= Richard Lauterbach =

American journalist (1914–1950)

Richard Edward Lauterbach (June 18, 1914, New York - September 20, 1950, New York) was the Time magazine Moscow bureau chief during World War II.

==Background==

Lauterbach was born in New York in 1914. He studied China and the Far East under Professor John K. Fairbank (later, an [in]famous "China Hand) at Harvard University.

==Career==
Lauterbach was among a group of several journalists employed by Time magazine including John Scott that demanded publisher Henry Luce fire Whittaker Chambers as head of the foreign news department because of Chambers views toward Stalinism and Soviet Communism. Lauterbach was Time's Moscow bureau correspondent. According to Jack Soble, Lauterbach threatened to resign rather than write articles critical of the Soviet Union. Soble recommended Lauterbach for recruitment to the KGB.

In January 1944, Lauterbach was part of the delegation of Western correspondents who visited the graves in Katyn forest at the invitation of the Soviets. He believed the Soviet version that the Germans were the perpetrators. Lauterbach was one of the first American journalists to write about the liberation of Nazi concentration camps. After visiting the Majdanek camp near Lublin in 1944, Lauterbach described how the impact of the "full emotional shock came at a giant warehouse chock-full of people's shoes, more than 800,000 of all sizes, shapes, colors, and styles.... In some places the shoes had burst out of the building like corn from a crib. It was monstrous. There is something about an old shoe as personal as a snapshot or a letter. I looked at them and saw their owners: skinny kids in soft, white, worn slippers; thin ladies in black highlaced shoes; sturdy soldiers in brown military shoes..."

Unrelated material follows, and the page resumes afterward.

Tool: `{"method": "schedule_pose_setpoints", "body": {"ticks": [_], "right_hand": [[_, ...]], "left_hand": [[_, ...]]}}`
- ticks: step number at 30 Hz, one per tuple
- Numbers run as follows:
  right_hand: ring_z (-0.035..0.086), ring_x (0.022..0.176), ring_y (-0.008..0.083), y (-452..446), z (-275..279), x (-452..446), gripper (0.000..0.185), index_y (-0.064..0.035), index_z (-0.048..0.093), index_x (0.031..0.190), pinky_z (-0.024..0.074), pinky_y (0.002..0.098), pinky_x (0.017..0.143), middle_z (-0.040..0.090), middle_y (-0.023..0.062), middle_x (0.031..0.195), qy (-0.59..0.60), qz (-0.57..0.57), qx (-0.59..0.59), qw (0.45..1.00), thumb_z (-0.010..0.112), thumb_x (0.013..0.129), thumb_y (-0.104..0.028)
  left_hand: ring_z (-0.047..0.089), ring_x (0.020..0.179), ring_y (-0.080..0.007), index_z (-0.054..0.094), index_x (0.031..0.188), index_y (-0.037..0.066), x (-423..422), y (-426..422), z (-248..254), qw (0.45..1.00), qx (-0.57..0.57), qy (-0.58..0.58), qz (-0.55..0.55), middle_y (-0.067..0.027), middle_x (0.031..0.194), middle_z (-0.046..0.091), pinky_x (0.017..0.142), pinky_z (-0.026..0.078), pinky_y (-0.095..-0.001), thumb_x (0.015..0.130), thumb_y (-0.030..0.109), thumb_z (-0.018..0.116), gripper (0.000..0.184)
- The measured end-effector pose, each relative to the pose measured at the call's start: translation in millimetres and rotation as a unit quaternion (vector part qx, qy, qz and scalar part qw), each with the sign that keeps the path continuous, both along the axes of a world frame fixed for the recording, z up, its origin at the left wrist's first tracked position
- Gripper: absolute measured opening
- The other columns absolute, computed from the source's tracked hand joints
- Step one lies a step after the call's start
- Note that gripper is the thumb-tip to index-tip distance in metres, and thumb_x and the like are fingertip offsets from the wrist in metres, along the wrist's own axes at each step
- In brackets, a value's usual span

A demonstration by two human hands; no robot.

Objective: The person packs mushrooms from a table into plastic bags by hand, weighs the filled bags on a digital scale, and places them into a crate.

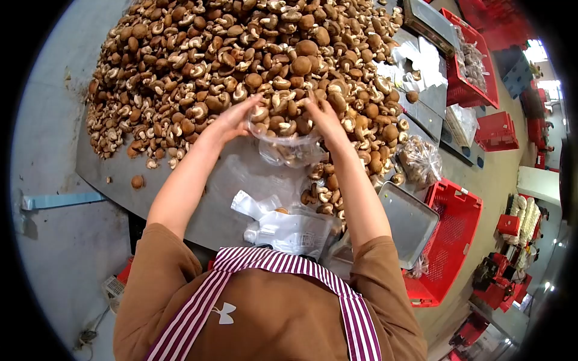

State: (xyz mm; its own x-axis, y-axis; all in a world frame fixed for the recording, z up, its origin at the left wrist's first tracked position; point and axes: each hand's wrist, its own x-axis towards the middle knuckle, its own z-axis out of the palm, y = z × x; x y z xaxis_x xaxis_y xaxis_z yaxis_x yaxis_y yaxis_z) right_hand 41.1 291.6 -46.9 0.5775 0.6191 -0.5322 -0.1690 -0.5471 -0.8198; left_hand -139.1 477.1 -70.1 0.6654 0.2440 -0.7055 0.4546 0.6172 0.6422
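Observation:
A clear plastic bag [278, 154] lies at the near edge of a big heap of brown mushrooms [198, 66], its mouth facing the heap. Several mushrooms [282, 123] sit in the bag's mouth. On its left side my left hand [236, 122] grips the rim, fingers pointing into the heap. Across from it, my right hand [325, 122] holds the other side of the rim, its fingertips among the mushrooms. Both hands are partly curled around the bag, and some fingers are hidden by plastic and mushrooms.
White plastic bags [289, 228] lie on the grey table [232, 171] before me. At my right are a filled mushroom bag [419, 159], a metal tray [404, 222] and a red crate [454, 240]. Another red crate [475, 66] holds bagged goods farther back.

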Motion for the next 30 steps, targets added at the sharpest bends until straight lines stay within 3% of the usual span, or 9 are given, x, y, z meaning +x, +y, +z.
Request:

Lauterbach, then "associate editor of LIFE," wrote a January 1, 1945, Life magazine article marking Stalin's birthday, entitled "Stalin at 65." Lauterbach wrote that Stalin was driven to "push through collectivization of farms at any cost, to build up the morale, to promote the Stakhanovite speed-up movement, to make peace with Hitler for enough time to plan and build for the war he knew was coming...." He quotes Stalin: "Those who think I would ever embark on the adventurous path of conquest blatantly underestimate my sense of realities." He closes by saying that Stalin had made his greatest contribution "to the workers of the world by establishing socialism in one country, by raising the economic level of the masses in Russia to new highs by setting up the Soviet Union as the shining example".

After World War II, Lauterbach was a Nieman Fellow in 1947 at Harvard's Nieman Foundation for Journalism and wrote his book Danger from the East while there. The book received a favorable review in the Nieman Reports: "Lauterbach's is the first good account written about the Japanese occupation," thought the review did caution, "One does not have to agree with everything Lauterbach says to recommend his book as one of the best on the Far East."

Lauterbach died of polio in New York in 1950, aged just 36.

==Legacy==

The Richard E. Lauterbach Award for Distinguished Service in the Field of Civil Liberties has been established by the Authors Guild of the Authors League of America.

== Bibliography ==

- These Are the Russians (1945)
- Through Russia's Back Door (1947)
- Danger From the East (NY: Harper & Bros., 1947)
- Lauterbach, Richard E. (1953). "The girls from Esquire"

==Sources==
- Chambers, Whittaker (1952). "Witness"
- Sam Tanenhaus, Whittaker Chambers (New York: Random House, 1997), 182.
- Interlocking Subversion in Government Departments, Report of the Subcommittee to Investigate the Administration of the Internal Security Act and Other Internal Security Laws to the Committee of the Judiciary, United States Senate, 83rd Congress, 1st Session, July 30, 1953.
- Robert E. Herzstein, Henry Luce, Marshall, and China: The. Parting of the Ways in 1946, George C. Marshall Foundation, 1998.